For the SGDP data set, we classified the derived alleles found in the autosomes of each individual into six mutation types depending on the ancestral and derived allele as explained in the Methods section and in S8. C > T mutations were also classified into three subtypes: TCC > TTC, CpG > TpG and the rest (C > T’). In total, we divide all mutations into nine types. In order to obtain the fraction of each mutation type per individual, we divided the number of each mutation type by the total amount of derived alleles. C > T mutations are duplicated since we subdivide them into three extra categories (TCC > TTC, CpG > TpG and C > T’). Thus, the total number of derived alleles do not consider these three types. We correlated the fraction of derived alleles of each type with the mean archaic fragment length as a proxy of mean generation time (Fig. 3b). We obtained the linear model of such correlation for each mutation type using the following R function (Supplementary Table 11).

lm(mutation_fraction~mean_fragment_length)

For the deCODE data set, we downloaded the set of DNM called in Halldorsson et al.29 and the additional proband information from the supplementary data provided in the publication (n = 2976 trios for which 200,435 DNM). We join both in order to compute the mean parental age for each DNM for each proband.
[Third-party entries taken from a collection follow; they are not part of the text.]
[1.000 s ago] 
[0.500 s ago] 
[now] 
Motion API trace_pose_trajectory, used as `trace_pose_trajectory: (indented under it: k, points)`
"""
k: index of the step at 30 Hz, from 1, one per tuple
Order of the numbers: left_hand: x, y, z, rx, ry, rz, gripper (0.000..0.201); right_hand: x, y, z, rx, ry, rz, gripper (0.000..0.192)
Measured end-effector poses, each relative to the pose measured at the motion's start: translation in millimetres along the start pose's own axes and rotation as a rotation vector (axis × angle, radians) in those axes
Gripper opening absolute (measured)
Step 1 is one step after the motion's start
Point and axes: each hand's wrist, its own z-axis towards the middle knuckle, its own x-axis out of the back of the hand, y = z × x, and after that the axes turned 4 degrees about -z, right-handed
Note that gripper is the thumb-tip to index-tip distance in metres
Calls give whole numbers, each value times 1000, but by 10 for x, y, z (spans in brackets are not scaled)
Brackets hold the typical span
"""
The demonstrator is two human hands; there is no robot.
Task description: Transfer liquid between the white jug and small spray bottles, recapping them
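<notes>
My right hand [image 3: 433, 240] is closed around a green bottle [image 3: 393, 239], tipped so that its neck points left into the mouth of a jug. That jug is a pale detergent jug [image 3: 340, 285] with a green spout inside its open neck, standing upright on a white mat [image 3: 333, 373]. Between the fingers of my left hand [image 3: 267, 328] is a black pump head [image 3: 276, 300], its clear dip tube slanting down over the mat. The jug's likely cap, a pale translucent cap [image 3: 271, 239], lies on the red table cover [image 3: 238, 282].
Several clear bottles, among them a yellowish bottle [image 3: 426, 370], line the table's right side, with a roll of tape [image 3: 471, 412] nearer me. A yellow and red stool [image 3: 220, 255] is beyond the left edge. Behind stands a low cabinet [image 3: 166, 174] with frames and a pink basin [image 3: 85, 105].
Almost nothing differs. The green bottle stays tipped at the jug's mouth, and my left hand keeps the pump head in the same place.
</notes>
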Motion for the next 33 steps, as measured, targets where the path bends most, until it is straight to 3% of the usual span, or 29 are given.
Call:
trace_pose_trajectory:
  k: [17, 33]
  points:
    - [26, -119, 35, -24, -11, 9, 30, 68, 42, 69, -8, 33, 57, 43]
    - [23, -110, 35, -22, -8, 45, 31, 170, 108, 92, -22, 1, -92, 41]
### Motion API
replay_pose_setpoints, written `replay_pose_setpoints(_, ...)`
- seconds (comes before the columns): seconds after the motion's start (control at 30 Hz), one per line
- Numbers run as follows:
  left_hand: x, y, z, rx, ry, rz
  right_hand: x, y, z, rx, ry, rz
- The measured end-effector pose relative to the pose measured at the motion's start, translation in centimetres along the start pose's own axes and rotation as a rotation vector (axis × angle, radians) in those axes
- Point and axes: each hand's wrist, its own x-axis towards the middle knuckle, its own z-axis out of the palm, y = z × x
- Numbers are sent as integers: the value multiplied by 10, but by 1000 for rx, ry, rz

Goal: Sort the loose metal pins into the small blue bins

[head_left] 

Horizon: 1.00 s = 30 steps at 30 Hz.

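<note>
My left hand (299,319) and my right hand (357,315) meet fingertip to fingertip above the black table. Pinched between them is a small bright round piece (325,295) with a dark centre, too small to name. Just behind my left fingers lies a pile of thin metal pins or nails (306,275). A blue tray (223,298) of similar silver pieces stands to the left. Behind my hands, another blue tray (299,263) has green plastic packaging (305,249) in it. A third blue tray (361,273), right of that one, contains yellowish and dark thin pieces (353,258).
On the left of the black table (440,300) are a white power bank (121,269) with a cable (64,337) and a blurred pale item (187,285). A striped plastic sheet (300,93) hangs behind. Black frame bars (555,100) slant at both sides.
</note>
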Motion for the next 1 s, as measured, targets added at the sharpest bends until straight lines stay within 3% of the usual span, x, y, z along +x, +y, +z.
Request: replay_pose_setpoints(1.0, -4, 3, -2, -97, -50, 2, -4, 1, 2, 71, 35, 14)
Indels are filtered out. Following the methodology in a similar test in Jónsson et al.8, we aggregate all mutation counts for each of the nine types of all probands with the same mean parental age. We then compute the fraction of each mutation type. In other words, for each mutation type and mean parental age we have a single mutation fraction value. Those data points that were obtained aggregating information from less than 2 probands were discarded. We obtained linear models for each mutation type using the following R function (Supplementary Table 11).

lm(mutation_fraction~mean_parental_age, weights = n_probands)

The correlations between the slopes of both data sets are shown in Supplementary Fig. 14.

Sex-specific mutational patterns

The X-to-A ratio is obtained by first calculating the number of derived alleles in the autosomes and X chromosomes of the females of the SGDP data (Supplementary Table 12), as described in the Methods section and in S8 (included in Data2_mutationspectrum.txt). Then, the ratio is computed as

$$\frac{{d}_{X}}{{L}_{X}}/\frac{{d}_{A}}{{L}_{A}}$$

where \(d\) denotes the number of derived alleles, \(L\) the number of callable base pairs in either \(X\) (X chromosome) or \(A\) (autosomes).

To compute the C > G ratio between DNM-clustered regions (cDNM) and the rest of the genome (non-cDNM), we compute the number of derived alleles that are C > G and non-C > G along the genome in windows of 1 Mb. We join this information with the annotation of 1Mb-window of the genome as cDNM or non-cDNM provided in Jónsson et al.8. Then, for each individual we compute the following

$$p=\frac{{d}_{C > G}}{{d}_{{non}-C > G}}$$

where \(d\) denotes the number of derived alleles of C > G or non-C > G. Thus, p is the ratio between the two quantities. Then, to compare this ratio between cDNM and non-cDNM regions we compute the mean \(p\) (\(\bar{p}\)) over all regions and compute the following ratio:

$$r=\frac{{\bar{p}}_{C > G}}{{\bar{p}}_{{non}-C > G}}$$

If \(r\) = 1, it indicates that the C > G enrichment is similar in cDNM regions compared to the rest of the genome. If \(r\) > 1, then there is an excess and if \(r\) < 1, then there is a depletion.